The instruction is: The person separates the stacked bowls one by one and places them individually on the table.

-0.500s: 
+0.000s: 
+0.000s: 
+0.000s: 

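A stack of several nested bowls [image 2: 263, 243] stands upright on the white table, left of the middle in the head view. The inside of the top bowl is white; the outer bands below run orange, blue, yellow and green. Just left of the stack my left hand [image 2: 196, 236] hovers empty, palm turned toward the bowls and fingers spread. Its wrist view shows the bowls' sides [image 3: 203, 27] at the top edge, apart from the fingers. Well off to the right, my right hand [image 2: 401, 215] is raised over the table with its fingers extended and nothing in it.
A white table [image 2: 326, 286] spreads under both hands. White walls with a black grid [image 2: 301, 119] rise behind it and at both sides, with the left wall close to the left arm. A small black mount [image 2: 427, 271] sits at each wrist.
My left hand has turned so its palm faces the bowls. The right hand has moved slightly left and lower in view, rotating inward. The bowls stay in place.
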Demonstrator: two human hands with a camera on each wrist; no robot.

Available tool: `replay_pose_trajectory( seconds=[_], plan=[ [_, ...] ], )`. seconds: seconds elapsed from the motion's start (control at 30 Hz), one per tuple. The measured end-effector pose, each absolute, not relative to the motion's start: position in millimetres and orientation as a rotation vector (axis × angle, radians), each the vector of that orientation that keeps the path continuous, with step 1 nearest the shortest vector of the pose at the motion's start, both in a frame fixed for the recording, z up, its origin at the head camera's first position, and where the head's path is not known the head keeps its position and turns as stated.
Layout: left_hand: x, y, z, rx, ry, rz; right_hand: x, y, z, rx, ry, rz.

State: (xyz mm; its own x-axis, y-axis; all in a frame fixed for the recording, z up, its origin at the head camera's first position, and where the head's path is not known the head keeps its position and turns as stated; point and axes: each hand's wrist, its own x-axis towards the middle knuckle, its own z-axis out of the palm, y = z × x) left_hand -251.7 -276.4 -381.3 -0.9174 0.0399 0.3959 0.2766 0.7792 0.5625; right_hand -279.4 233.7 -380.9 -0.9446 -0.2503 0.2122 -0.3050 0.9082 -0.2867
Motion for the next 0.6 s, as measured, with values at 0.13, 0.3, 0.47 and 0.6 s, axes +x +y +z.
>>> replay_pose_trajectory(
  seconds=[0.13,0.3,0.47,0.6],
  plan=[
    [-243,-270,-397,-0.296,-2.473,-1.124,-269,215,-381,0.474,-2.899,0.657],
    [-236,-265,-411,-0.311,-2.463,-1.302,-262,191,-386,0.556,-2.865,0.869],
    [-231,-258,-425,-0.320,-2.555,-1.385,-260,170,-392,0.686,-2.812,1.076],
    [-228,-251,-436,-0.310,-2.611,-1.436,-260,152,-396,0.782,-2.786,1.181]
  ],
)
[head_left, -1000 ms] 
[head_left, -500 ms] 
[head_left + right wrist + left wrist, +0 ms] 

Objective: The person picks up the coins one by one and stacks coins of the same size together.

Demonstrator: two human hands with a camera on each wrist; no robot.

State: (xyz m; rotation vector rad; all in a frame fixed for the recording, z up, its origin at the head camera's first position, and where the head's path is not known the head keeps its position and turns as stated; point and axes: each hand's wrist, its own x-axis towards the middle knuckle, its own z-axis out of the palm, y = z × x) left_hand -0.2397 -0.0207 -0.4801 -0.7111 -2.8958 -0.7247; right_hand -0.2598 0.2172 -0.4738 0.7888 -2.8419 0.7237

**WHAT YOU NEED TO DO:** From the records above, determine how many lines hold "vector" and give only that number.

**SOLUTION FOR THIS EXERCISE:** 2